Hacker News new | past | comments | ask | show | jobs | submit login

Kudos to GDPR obliging companies to allow users to delete their personal data.



People say that but my paranoid side is convinced that no real deletion happens :-/


Its likely not deleted in backups is my suspicion. I dont know what policies some companies have in regards to backups.

Also some companies always had the option for years.

One good test might be to create Facebook and instagram accounts, then upload images, save direct links to those images. Delete the accounts and see.... If the links work after clearing cache / a few days / weeks / months... Then yeah they just keep your data but detach it from friends and your email / password.

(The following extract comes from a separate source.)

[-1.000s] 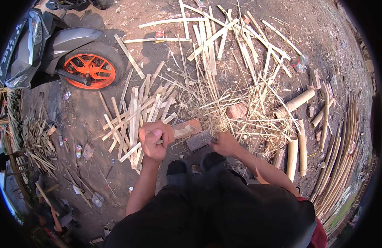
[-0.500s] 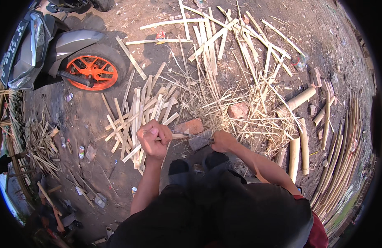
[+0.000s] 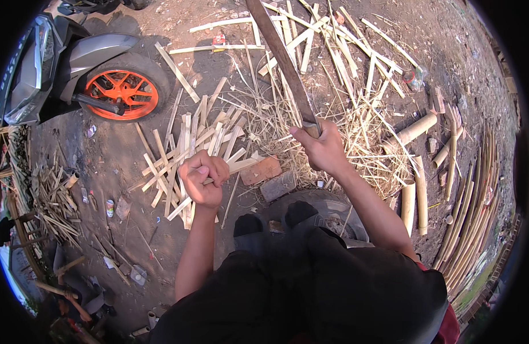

Indeed it isn't deleted from backups. And according to [1] it doesn't have to be. In the company I work for it's handled the way that we have a list of subjects (their id in database) who requested deletion and after restoring any backup the subjects' data from the list is deleted again.

[1]: https://www.itgovernance.eu/blog/en/the-gdpr-how-the-right-t...


So do those records get deleted eventually? Or do they live on forever like some kind of ghost?


I think I am okay with this. So long as nobody is doing analysis on the data, it should be ok.


Direct links probably end up in their caches. If they stop being visited then you're fine and they'll be evicted, but intentionally evicting data that's been deleted is one of the hardest parts of implementing full deletion.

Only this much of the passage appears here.